- _Task to complete_: Each line of the data below from the one holding "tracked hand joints" to the one holding "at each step", inclusive, is to be reproduced exactly; no other line belongs in the answer.

Data excerpts:

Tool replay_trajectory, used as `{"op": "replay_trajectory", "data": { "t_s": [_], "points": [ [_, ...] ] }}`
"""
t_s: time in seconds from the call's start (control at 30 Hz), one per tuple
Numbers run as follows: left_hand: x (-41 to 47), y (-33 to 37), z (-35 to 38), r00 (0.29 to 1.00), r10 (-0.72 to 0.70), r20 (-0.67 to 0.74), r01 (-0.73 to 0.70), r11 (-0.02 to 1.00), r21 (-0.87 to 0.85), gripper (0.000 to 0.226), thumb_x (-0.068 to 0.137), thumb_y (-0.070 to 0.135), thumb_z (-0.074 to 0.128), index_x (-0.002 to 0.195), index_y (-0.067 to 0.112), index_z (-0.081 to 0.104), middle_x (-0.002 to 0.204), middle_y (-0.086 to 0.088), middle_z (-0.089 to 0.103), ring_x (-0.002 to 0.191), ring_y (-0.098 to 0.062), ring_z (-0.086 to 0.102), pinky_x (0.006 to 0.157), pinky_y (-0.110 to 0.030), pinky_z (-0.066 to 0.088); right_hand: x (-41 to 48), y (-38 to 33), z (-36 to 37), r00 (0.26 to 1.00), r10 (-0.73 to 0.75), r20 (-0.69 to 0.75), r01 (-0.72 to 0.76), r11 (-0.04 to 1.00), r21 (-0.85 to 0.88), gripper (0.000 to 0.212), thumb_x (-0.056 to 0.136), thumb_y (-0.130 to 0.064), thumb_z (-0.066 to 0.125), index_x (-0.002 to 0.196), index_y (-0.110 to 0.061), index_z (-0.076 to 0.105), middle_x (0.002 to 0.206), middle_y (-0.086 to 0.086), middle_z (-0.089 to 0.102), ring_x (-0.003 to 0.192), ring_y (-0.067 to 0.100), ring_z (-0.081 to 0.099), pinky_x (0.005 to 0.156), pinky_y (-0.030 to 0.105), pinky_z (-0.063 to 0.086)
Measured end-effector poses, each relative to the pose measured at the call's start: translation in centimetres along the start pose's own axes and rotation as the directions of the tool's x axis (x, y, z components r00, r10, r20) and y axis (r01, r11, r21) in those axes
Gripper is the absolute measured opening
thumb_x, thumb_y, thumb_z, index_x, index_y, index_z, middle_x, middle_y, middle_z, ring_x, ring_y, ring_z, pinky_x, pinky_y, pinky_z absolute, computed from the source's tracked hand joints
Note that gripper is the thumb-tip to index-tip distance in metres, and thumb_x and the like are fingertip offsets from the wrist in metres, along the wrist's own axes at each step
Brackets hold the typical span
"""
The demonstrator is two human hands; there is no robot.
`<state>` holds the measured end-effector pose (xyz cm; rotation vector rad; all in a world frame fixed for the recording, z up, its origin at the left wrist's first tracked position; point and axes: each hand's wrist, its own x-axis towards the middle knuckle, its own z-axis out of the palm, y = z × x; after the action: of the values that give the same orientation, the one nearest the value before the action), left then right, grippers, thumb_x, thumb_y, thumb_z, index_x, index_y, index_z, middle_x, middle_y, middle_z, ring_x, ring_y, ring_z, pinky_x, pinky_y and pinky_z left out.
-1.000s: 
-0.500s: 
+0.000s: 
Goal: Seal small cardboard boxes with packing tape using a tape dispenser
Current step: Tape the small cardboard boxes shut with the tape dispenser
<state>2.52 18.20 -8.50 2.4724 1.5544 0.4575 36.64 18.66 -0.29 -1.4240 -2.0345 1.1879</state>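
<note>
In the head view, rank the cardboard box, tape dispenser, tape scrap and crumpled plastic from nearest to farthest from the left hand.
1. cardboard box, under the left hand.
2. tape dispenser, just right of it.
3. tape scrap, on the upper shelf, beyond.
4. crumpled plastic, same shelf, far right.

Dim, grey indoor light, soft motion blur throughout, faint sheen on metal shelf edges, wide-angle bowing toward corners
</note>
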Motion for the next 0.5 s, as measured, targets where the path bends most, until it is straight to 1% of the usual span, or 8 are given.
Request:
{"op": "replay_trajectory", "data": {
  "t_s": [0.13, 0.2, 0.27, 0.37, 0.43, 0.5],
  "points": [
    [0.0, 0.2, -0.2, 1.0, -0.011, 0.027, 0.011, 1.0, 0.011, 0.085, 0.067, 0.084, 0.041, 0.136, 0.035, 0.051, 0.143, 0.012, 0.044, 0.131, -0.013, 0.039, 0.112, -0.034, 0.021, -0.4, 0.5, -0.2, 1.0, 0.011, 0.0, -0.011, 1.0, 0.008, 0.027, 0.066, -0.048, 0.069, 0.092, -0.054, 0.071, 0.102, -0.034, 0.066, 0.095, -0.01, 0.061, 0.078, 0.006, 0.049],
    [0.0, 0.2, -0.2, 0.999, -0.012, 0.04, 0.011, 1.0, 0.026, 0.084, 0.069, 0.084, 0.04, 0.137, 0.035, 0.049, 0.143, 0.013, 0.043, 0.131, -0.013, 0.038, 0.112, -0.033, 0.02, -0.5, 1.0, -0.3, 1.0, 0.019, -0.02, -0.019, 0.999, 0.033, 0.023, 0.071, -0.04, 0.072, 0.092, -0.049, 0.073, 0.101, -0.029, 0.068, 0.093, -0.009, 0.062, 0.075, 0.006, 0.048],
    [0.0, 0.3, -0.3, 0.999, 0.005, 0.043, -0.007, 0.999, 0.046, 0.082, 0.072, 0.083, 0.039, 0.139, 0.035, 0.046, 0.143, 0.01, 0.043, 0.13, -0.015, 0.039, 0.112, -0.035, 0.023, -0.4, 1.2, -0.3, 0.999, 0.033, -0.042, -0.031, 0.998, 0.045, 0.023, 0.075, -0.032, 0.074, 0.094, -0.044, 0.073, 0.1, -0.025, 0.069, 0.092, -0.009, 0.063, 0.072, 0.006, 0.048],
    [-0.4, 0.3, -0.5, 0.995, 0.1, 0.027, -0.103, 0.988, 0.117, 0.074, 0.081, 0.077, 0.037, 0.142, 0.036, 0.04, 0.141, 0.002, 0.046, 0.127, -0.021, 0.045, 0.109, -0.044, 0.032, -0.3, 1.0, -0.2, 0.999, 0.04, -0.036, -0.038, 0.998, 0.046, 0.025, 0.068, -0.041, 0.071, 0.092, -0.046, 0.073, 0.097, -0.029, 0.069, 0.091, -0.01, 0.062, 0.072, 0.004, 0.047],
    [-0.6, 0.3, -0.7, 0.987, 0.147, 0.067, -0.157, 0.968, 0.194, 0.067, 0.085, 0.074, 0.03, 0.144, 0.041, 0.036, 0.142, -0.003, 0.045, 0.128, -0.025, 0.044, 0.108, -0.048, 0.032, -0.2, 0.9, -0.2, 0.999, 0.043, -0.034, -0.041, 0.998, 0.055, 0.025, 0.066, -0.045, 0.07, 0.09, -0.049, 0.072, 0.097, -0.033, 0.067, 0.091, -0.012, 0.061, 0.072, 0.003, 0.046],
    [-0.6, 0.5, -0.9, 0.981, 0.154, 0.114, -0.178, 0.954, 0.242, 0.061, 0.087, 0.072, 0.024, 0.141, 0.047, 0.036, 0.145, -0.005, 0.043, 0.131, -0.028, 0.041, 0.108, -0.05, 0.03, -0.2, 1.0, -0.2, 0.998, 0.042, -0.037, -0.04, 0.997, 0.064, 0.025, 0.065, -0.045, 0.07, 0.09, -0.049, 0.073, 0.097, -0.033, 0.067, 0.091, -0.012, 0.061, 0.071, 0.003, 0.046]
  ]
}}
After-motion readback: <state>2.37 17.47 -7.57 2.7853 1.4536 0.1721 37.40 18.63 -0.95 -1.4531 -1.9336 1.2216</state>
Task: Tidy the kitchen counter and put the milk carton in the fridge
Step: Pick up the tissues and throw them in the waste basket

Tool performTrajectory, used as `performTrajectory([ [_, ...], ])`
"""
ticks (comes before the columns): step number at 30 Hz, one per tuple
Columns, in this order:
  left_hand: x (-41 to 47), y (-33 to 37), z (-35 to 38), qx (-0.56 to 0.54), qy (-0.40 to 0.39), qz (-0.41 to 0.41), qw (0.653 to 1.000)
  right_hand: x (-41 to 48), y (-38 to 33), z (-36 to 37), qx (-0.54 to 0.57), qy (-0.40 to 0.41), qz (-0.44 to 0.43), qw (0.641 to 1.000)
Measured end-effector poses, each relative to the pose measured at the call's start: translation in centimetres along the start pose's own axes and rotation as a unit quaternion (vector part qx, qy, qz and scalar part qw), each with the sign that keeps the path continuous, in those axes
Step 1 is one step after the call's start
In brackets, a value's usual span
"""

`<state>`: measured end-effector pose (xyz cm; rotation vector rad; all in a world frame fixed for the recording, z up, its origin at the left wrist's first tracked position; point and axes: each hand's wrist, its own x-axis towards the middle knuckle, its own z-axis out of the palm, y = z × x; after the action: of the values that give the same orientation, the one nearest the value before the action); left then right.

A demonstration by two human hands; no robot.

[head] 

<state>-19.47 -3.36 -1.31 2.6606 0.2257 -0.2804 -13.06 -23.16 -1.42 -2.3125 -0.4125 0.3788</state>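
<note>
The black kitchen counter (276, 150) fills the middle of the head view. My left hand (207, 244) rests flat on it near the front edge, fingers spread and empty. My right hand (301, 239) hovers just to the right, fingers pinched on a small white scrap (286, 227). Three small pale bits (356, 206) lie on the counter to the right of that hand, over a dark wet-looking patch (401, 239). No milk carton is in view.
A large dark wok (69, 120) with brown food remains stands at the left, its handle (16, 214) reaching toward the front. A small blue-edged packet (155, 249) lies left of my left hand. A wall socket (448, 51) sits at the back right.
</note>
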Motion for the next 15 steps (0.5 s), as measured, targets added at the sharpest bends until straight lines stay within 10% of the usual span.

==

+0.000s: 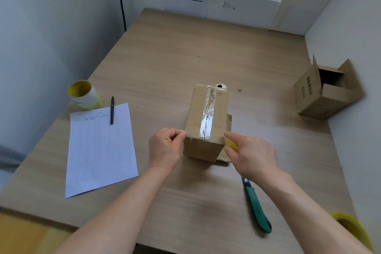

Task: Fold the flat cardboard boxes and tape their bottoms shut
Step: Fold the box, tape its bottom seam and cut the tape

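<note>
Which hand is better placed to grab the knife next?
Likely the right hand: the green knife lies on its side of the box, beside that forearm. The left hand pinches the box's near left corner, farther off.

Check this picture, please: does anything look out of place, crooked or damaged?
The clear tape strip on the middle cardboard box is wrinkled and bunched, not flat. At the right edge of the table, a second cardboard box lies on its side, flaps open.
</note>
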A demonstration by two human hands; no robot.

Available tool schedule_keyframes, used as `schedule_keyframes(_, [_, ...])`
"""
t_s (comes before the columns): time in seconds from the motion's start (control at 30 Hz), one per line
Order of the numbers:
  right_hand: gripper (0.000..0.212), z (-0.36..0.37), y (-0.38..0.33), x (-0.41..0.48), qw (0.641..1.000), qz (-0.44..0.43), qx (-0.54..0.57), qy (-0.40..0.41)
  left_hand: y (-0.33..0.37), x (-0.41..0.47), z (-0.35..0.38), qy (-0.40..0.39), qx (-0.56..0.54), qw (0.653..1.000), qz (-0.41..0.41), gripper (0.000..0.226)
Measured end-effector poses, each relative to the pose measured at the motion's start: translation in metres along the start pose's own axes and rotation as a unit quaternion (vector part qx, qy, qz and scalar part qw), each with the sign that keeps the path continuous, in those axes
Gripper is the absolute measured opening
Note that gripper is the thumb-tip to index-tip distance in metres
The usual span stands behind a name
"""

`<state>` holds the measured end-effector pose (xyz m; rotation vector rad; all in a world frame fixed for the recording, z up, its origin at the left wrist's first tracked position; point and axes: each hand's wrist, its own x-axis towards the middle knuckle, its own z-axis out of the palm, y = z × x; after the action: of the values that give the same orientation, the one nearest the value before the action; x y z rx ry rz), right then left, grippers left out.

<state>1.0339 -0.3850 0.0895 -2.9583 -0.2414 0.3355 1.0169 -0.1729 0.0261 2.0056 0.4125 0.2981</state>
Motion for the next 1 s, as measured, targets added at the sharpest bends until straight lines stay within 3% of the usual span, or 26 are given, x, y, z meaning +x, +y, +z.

- _Answer box_:
thumb_x, thumb_y, thumb_z, index_x, index_y, index_z, middle_x, middle_y, middle_z, ring_x, ring_y, ring_z, pinky_x, pinky_y, pinky_z absolute, computed from the source's tracked hand joints
Note that gripper is the thumb-tip to index-tip distance in metres, and thumb_x and the like are fingertip offsets from the wrist in metres, along the wrist's own axes at each step

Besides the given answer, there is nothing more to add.